The Journey and the Sherpa-like People Who Guide You

Posted on 3 min read

At around 8-years-old I gave my dad a small wooden toy sailboat. On the side were the words, “Life is a journey, not a destination.” The Father’s Day gift symbolized (at least to me) why we moved to a different house or state every year for those eight years, and maybe why my father has never stopped moving.

Since my divorce in 2010, I’ve moved four times — twice in San Diego, then to Los Angeles, and in January to New York.

I’m ready to stop moving, but I’m not sure when that will happen.

If life is indeed a journey, then I’ve come to believe that along the way there are sherpa-like people who help you navigate your travels.

There are people in your life meant to deftly give the guidance and help you need to pass through each chapter.

In my case, my first guide, after my parents, was my first best friend Michelle. She was there with me as an awkward 12-year-old as I was living with my mother for the first time. She and her family welcomed me into their world and made me feel like I was a member of the tribe.

In college, my friend Brook, like the rock of Gibraltar that he is, never wavered. He directed me in plays, and then packed up a U-haul and brought us to Brooklyn, guiding me into work, and showing me how I could be financially independent.

There was my husband. In twenty years together, the longest segment on my journey outside of childhood, he taught me, among many things, tenacity in work, what it means to love as a parent, and the depth of what trust means in a relationship.
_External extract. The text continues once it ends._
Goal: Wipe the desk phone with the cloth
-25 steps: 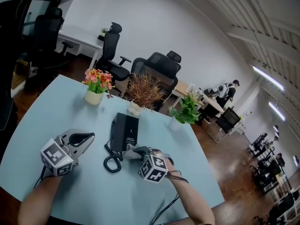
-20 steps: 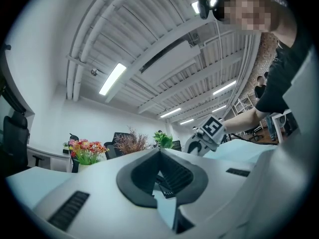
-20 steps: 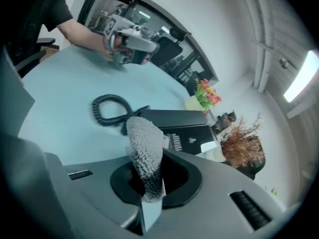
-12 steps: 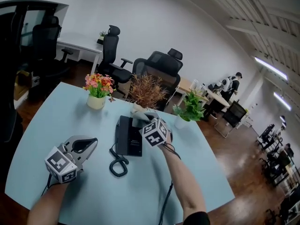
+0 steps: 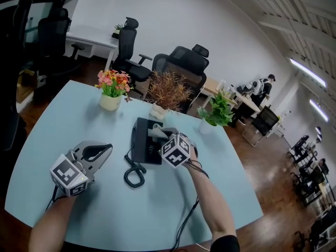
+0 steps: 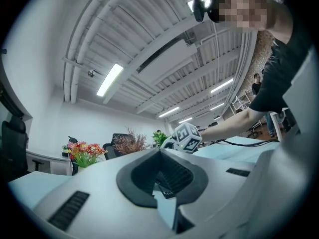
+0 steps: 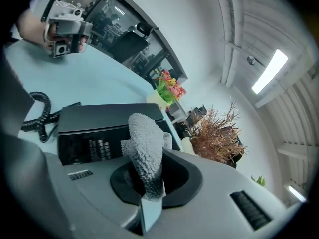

My sister guided me through my mother’s death, after losing her own mother twenty years before. Only recently she gave me a bunch of stickers to put around my house, on them are the words, “The journey is the destination.” She never knew about the gift to our father I’d given him as a kid.

My next segment would turn out to be one of my most challenging. Luckily, my beloved friends guided me after my divorce. They offered wisdom and patience and the hope that I would get back on my feet after a devastating blow and a kind of pain I didn’t know existed.

One guide walked me through the long period of self-doubt and insecurity. Coaching me on how to take my power back after I willingly gave it away to someone so horribly unworthy. He also taught me to keep laughing at myself.

One very cool guide offered endless hours of career advice, by phone, on a year-long segment of driving 80 miles to work round trip. This guide even offered something more. After the commute was long over, he showed me something I really needed to see… myself as a more fully-formed woman. He is forever my amuse-bouche.

At work, my editors daily guide me, teaching me how to be a better writer on my career journey. Holding my hand when I need it and pushing me forward alone to show me I’m ready.

Although I can call on one of the many savvy sherpas in my life anytime, I’m choosing to go this segment alone. Sometimes, it’s important to hone your skills of solo navigation. Maybe it’s time for me to guide a few others. I only hope I will be as helpful to them, as they’ve been to me.